Henson agreed, noting that many AI applications—such as riding-sharing services and restaurant reservation systems—are already viewed as helpful and trusted. Tabassi said the dissemination of more science-based data could also help maximize an understanding of AI’s benefits while helping to minimize its risks. The panelists also discussed the need to train and educate everyone about AI.
“Who decides the positive and failures of AI systems? Who decides about the impacts? I think everyone has to decide,” Crisman said. “What if there was an AI model that could look at treatment for rare diseases, but flipping a switch could make it one of the worst solutions?
“We have to really think about what we want as a society,” she added.
Tabassi characterized the same challenge in a different way: “We need to change the conversation from ‘can be’ to ‘must be.’”
GW used the daylong forum as an opportunity to announce the launch of the GW Trustworthy AI Initiative, an umbrella entity for The Institute for Trustworthy AI in Law & Society (TRAILS) and the Co-Design of Trustworthy AI in Systems (GW DETAIS) program, which is an NSF program focused on PhD students.
TRAILS is designed to transform AI from a practice powered by technological innovation to one that is also driven by ethics, human rights and the input of previously marginalized communities. It is funded by a $20 million award from the NSF and NIST and is the first organization to integrate artificial intelligence participation, technology and governance during the design, development, deployment and oversight of AI systems.

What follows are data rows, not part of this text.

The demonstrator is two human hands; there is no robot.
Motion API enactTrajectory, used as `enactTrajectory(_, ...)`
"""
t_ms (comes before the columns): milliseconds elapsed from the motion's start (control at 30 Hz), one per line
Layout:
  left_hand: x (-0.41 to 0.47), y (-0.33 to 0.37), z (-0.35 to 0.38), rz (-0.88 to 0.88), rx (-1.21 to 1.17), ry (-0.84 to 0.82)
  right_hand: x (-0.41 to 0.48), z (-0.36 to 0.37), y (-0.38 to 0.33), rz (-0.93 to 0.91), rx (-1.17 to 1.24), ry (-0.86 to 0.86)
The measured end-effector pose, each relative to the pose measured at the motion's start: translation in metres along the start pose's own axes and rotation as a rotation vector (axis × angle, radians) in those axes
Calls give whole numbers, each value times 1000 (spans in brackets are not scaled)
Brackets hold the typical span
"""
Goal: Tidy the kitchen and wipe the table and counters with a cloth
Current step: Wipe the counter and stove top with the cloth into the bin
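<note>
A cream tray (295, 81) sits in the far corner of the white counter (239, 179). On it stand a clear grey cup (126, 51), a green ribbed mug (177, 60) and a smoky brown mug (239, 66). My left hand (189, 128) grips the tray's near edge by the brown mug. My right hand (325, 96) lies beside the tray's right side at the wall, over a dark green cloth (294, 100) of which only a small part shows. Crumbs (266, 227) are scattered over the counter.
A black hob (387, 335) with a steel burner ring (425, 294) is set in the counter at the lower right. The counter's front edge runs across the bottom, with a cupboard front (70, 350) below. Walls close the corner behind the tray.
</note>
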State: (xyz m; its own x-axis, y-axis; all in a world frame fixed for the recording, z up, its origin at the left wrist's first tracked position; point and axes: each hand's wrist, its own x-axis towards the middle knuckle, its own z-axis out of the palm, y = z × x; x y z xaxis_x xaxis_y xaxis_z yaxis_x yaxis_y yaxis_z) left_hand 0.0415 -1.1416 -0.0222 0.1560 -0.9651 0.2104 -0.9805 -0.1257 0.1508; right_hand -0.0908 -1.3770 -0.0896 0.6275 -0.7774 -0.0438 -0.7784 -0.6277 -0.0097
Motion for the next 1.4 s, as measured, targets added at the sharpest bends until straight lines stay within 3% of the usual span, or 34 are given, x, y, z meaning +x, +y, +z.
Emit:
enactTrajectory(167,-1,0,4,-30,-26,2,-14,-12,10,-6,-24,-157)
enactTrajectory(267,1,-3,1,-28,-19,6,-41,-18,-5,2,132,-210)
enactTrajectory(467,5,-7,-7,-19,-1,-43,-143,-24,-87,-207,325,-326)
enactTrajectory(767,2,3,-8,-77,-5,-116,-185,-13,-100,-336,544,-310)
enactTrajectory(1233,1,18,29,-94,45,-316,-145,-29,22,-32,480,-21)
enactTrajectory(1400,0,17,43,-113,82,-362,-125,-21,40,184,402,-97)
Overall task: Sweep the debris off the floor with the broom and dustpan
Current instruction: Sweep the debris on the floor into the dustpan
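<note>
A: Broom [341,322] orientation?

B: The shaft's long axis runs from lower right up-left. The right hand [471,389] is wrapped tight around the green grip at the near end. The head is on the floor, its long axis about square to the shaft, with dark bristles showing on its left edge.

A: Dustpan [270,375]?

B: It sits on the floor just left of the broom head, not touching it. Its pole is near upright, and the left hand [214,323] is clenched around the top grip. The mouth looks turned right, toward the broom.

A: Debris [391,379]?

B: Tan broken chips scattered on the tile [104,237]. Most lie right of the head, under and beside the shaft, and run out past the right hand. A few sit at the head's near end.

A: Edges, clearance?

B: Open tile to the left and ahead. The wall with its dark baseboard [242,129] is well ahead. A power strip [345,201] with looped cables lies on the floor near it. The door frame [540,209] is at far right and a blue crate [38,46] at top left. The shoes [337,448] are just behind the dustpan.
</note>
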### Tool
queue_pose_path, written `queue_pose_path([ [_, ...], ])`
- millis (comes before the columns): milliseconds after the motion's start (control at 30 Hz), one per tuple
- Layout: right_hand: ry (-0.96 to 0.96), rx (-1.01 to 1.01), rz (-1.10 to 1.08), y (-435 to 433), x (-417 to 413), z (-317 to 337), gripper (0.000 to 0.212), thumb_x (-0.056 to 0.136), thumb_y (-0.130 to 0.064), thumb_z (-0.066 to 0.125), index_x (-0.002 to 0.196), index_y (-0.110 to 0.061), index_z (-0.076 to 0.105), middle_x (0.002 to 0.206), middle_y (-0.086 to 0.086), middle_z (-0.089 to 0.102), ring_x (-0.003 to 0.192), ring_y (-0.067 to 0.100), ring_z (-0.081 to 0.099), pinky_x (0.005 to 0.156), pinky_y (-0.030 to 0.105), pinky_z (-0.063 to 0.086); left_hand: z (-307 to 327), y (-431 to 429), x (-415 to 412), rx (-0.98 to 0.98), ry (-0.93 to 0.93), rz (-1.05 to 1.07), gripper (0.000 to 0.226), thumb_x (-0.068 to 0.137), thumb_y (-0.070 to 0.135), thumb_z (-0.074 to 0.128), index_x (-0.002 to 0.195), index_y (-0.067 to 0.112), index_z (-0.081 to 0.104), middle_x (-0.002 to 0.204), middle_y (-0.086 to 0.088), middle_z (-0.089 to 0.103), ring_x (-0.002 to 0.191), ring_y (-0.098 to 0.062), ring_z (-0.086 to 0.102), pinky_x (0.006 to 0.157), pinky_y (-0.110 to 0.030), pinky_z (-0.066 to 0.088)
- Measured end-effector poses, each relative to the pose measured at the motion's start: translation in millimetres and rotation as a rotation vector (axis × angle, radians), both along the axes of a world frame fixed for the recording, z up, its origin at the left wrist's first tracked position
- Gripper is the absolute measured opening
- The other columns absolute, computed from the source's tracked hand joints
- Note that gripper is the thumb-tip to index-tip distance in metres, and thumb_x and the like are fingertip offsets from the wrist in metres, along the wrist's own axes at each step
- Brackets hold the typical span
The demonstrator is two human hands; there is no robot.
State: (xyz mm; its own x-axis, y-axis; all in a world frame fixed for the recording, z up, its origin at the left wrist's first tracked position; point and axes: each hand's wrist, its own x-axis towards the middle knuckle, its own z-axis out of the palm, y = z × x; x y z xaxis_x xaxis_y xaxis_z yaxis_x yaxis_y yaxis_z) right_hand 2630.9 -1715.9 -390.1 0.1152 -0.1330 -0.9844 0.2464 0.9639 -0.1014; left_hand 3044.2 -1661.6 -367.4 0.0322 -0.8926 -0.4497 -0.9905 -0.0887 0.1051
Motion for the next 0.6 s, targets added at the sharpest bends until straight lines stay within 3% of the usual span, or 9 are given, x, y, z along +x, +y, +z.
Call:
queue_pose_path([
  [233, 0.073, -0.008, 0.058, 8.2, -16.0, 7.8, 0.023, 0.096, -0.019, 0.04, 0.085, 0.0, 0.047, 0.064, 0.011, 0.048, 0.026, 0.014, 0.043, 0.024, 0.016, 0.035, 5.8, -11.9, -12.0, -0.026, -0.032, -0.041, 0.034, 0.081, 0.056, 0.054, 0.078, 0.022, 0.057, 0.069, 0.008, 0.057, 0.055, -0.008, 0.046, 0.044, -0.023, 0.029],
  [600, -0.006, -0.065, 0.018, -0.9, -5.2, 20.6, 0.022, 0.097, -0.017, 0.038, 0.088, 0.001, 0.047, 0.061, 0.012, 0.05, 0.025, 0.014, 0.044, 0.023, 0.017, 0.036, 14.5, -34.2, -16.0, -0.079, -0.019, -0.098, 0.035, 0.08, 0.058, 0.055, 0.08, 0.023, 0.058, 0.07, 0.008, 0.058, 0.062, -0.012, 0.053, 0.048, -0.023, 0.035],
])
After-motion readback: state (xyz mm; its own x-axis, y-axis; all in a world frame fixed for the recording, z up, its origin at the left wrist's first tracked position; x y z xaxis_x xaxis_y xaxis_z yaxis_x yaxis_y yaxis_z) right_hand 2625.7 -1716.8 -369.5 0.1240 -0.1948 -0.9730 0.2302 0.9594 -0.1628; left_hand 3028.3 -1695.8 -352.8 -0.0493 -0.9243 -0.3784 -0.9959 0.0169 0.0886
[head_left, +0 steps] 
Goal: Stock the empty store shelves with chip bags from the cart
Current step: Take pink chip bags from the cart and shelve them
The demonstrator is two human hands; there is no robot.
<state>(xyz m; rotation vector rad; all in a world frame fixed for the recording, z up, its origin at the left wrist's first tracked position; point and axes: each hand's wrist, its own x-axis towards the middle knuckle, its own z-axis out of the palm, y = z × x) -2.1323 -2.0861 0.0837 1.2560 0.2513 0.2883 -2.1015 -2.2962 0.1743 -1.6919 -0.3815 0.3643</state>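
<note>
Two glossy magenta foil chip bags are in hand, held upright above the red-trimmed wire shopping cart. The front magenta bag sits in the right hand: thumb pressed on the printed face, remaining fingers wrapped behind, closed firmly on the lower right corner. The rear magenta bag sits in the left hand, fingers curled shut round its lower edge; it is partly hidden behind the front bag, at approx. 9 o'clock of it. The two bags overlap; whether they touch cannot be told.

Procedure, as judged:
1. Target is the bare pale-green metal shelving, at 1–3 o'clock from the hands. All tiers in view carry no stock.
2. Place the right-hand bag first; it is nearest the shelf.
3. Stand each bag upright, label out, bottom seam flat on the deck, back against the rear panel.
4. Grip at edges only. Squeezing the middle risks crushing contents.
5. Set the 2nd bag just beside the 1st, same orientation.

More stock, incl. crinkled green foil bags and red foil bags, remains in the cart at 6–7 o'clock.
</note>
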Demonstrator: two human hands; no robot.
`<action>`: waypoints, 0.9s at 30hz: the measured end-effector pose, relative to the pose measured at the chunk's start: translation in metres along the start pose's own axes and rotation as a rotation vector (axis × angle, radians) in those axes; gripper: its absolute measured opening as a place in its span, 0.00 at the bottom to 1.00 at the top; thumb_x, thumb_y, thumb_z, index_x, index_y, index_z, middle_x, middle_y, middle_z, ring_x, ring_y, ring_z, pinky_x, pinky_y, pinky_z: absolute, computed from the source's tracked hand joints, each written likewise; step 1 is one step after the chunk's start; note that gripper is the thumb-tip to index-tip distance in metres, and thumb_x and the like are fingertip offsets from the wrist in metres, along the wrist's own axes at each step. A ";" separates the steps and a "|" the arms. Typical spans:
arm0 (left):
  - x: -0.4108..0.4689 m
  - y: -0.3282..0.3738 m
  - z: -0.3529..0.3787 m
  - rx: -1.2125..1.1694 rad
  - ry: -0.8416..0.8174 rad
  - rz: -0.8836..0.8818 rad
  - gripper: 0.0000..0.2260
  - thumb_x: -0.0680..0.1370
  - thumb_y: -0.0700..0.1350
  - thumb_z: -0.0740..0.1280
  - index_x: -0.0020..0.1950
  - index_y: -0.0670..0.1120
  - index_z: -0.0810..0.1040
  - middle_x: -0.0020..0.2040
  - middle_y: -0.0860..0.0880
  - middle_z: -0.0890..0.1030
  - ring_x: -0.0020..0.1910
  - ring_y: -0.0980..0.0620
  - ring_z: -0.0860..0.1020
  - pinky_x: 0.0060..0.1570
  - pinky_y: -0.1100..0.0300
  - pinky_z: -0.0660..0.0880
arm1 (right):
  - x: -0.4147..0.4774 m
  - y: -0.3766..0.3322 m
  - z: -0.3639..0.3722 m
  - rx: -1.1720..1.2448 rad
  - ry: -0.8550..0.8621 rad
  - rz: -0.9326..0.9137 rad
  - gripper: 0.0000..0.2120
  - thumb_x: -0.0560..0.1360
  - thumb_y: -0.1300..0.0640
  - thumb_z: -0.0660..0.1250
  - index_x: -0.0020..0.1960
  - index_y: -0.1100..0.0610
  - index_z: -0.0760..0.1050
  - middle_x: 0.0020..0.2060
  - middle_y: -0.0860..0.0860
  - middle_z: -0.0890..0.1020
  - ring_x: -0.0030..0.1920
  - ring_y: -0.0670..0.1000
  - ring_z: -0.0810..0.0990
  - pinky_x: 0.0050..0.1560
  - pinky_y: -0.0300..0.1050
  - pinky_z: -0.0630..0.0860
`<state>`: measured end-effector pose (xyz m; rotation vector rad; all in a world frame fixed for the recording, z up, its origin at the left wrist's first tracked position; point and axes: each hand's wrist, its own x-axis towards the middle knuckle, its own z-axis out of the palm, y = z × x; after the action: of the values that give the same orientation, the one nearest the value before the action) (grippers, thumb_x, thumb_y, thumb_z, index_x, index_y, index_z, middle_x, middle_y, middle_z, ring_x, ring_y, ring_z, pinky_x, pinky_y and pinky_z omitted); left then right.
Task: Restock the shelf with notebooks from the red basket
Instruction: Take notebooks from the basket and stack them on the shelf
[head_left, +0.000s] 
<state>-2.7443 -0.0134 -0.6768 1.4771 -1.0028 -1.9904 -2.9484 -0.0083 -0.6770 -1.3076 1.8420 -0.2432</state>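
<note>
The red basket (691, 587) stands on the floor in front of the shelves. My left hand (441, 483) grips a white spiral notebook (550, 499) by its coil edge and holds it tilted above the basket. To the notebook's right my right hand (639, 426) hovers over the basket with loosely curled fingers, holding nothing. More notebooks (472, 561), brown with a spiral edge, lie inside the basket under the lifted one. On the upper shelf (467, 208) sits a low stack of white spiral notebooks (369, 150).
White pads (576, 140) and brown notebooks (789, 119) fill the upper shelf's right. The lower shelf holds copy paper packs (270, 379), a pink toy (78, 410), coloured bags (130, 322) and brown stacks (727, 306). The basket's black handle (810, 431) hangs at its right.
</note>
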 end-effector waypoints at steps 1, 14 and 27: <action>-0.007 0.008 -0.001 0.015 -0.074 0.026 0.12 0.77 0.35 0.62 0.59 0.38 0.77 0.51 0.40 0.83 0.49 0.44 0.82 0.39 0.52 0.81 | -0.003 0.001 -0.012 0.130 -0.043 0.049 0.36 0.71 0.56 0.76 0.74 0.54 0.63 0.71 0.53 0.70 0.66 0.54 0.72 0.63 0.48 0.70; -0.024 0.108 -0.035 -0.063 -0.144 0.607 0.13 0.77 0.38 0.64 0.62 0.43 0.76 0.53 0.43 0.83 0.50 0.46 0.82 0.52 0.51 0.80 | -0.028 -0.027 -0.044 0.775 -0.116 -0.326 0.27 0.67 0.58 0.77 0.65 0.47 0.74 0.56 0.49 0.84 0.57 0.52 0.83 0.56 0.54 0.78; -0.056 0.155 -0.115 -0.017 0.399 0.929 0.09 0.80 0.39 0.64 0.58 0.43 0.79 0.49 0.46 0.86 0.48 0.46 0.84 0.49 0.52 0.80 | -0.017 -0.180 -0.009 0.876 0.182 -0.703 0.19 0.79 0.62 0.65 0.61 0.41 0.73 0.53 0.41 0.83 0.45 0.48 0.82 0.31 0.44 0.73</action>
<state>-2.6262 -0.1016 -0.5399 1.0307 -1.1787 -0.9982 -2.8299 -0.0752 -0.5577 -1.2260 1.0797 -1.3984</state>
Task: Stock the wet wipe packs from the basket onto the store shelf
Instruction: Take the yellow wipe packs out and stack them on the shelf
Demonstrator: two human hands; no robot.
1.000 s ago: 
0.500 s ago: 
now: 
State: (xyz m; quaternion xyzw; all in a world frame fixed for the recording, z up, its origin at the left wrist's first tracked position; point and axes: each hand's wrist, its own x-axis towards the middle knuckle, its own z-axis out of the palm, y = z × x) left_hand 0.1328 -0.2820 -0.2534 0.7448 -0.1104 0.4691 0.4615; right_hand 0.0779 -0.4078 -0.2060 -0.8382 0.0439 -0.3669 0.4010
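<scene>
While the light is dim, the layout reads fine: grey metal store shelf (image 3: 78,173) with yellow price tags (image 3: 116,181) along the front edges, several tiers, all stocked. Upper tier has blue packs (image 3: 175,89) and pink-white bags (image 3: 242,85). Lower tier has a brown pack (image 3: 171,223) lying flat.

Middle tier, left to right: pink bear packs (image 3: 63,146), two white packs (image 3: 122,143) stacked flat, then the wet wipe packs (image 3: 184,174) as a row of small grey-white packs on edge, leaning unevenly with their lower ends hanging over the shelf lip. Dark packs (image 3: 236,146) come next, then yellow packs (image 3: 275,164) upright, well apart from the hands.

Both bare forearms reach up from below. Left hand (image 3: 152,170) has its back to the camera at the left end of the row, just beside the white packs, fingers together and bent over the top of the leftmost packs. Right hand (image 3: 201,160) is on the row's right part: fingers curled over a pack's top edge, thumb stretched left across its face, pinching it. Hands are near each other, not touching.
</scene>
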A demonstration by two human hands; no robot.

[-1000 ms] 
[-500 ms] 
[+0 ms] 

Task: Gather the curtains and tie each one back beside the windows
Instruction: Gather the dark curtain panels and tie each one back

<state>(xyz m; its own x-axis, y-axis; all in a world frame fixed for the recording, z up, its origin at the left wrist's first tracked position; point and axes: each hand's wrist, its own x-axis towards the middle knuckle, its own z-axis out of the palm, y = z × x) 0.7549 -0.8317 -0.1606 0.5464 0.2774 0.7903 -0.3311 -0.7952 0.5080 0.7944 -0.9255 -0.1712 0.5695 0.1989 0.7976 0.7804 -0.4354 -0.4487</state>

The initiative operates as a collaboration among GW, the University of Maryland and Morgan State University. Its first nonacademic partner is SAIC.
GW DTAIS, meanwhile, is a research traineeship program that also offers a Graduate Certificate in Trustworthy AI for Decision-Making Systems, giving professionals and graduate students the skills to address challenges in the AI space and to lead initiatives at their organizations.